アップル入ってる?「時価総額3兆ドル」の存在感

 こうした中、6月30日にアップル(AAPL)が上場来高値を更新。時価総額が世界の上場企業として初めて3兆ドルを突破したことが注目されました。同社の株価は年初来で48.1%上昇。時価総額は円換算で約430兆円を超え、日本最大のトヨタ自動車の時価総額(約38兆円)の11倍超まで膨らみました(3日時点)。

 アップルの企業価値(≒時価総額=市場の評価)がここまで膨らんできた背景としては、同社の成長性と収益性が高い水準で両立していることが挙げられます。iPhoneやMacなどの製品(ハード)に加え、サービス収益(ソフト)が成長している一方、自動車(EVや自動運転車)やヘルスケアなど新しい分野にも積極的に進出していることが挙げられます。

 図表2は、米国市場の「ビッグセブン」について時価総額(単位:億ドル)が大きい順番に並べたものです。アップルはS&P500の時価総額ウエートで約7.7%を占めています。S&P500に連動を目指すインデックスファンドを保有することは、アップル株を同様のウエートで保有することを意味します。

 なお、日本の総合商社株に投資して注目されているバークシャー・ハサウェイの株式ポートフォリオにおけるアップルのウエートは46%超で断トツ1位です(2023年第1QのSEC報告書:フォーム13F)。CEOの著名投資家ウォーレン・バフェット氏は、アップルについて「われわれが所有するどの事業よりも優れた事業」と賞賛しました(5月に開催された年次株主総会)。

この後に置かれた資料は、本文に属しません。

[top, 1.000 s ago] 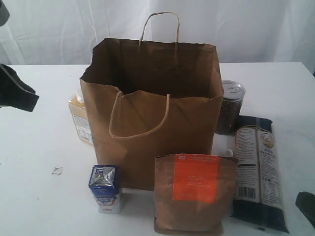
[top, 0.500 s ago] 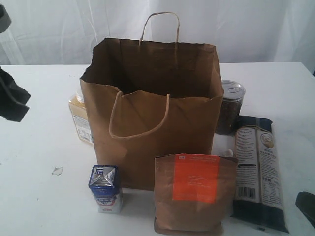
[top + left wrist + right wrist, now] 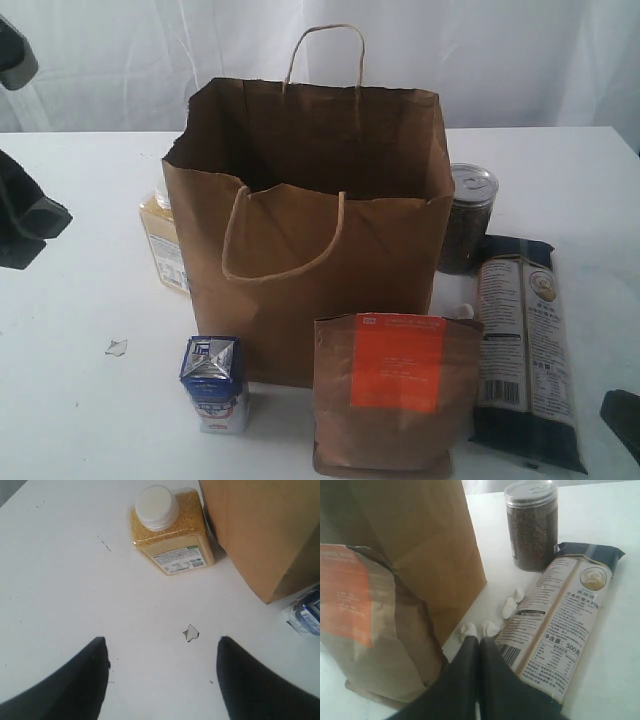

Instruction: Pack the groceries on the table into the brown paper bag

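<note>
White table (image 3: 80, 400) spreads wide around released left pincer (image 3: 161, 652); clenched right pincer (image 3: 479, 647) sits beside noodle packet (image 3: 560, 625).

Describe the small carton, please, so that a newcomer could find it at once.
Start at the tall brown paper bag on the white table. In the exterior view, at the bag's near left corner, stands the small carton. It is the only little box, blue and white with a folded top.

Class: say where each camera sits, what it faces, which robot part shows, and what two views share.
Exterior: raised, facing brown paper bag; left arm, right arm at edges.
Left wrist: on left arm, down at yellow-grain bottle; open left gripper.
Right wrist: on right arm, at noodle packet; shut right gripper.
Shared: the bag, all three.
</note>
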`<state>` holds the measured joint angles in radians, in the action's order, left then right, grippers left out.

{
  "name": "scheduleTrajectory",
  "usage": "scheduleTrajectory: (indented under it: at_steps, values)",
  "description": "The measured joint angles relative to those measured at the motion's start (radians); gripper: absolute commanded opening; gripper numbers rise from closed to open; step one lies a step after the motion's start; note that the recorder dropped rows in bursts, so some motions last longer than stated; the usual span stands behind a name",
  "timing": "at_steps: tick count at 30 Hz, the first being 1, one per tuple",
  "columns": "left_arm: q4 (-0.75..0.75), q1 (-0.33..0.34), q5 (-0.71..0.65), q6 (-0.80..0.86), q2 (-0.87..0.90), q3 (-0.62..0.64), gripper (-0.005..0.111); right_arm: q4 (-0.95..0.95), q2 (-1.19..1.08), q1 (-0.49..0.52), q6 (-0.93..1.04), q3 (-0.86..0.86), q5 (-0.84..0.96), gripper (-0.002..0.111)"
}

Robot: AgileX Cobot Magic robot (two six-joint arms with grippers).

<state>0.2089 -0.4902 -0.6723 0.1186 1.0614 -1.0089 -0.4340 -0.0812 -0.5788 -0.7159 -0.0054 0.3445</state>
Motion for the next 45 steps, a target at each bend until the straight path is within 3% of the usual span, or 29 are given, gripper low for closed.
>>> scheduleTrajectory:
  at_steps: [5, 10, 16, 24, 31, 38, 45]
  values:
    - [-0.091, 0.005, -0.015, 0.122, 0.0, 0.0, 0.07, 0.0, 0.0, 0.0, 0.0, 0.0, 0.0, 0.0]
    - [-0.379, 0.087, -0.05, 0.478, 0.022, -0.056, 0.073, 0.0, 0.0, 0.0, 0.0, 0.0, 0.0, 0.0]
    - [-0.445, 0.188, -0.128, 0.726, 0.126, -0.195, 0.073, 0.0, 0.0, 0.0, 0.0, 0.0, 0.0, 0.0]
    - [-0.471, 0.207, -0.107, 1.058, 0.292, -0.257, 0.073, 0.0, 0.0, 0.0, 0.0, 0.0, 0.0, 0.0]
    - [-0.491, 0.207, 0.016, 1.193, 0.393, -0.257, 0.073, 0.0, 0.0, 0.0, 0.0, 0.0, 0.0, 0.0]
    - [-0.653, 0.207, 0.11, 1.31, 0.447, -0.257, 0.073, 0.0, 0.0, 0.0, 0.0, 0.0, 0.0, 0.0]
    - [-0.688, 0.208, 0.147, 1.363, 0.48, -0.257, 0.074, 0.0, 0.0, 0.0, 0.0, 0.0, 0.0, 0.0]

 バフェット氏の一番のお気に入り銘柄がアップルであることに注目です。ひと昔前に、(PCに)「インテル入ってる」(Intel Inside)とのCMが有名となりました。今や、機関投資家も個人投資家も(ポートフォリオに)「アップル入ってる?」(Apple in your portfolio?)との問いを無視できなくなりそうです。

<図表2>アップルを筆頭とする「ビッグセブン」の時価総額を比較する

(出所) Bloombergより楽天証券経済研究所作成(2023年7月5日)

米国株式を資産形成のコアに据える意義

 今年も7月に入り下半期を迎えました。上半期を終えた6月末時点での長期市場実績を米国株、世界株、日本株の総収益指数(配当込みトータルリターン)で比較してみました(図表3)。出色のパフォーマンスは「円建ての米国株」で、約30年前(1993年初)を起点とすると約21.4倍に成長してきました。

 上半期は「AIブーム」に加え、昨年からの為替の円安(ドル高)トレンドに伴う為替差益が寄与し、円建て総収益パフォーマンスが一段と向上しました。円換算の世界株式(MSCI世界株価指数の総収益指数)もパフォーマンスが1993年初対比で約11.8倍となりました。

 日本株(TOPIX(東証株価指数)の総収益指数)は、近年こそパフォーマンスが改善しましたが、1993年初対比では約2.8倍にとどまっています。米国は世界のGDP(国内総生産)規模で1位を続け、移民効果で総人口や労働人口が伸び続けている世界有数のエネルギー・農産物産出大国です。

 軍事上の優位性、イノベーション(技術革新)や資本主義経済をけん引する能力の高さで世界のコア(中核)である状況に変わりはありません。

 なお、MSCI指数ベースで比較すると、米国株式市場の予想平均ROE(株主資本利益率)は約18%と他国市場を圧倒しています。株主資本に対する利益率が高いことに加え、活発な自社株買いに象徴される「株主重視」の経営姿勢と、自社の株価水準に対する経営者の意識度合いは世界一といわれています。

 また、過去の長期市場実績で、米国の個人投資家には「Stay Invested」(長期投資こそ資産形成の本質である)との投資教育が根付いており、株価が一時的に下落した際は「押し目買い」や「積み増し買い」の背中を押してきました。今後についても、長期の視点で米国株式を中心とする世界分散投資を構築することが合理的と考えています。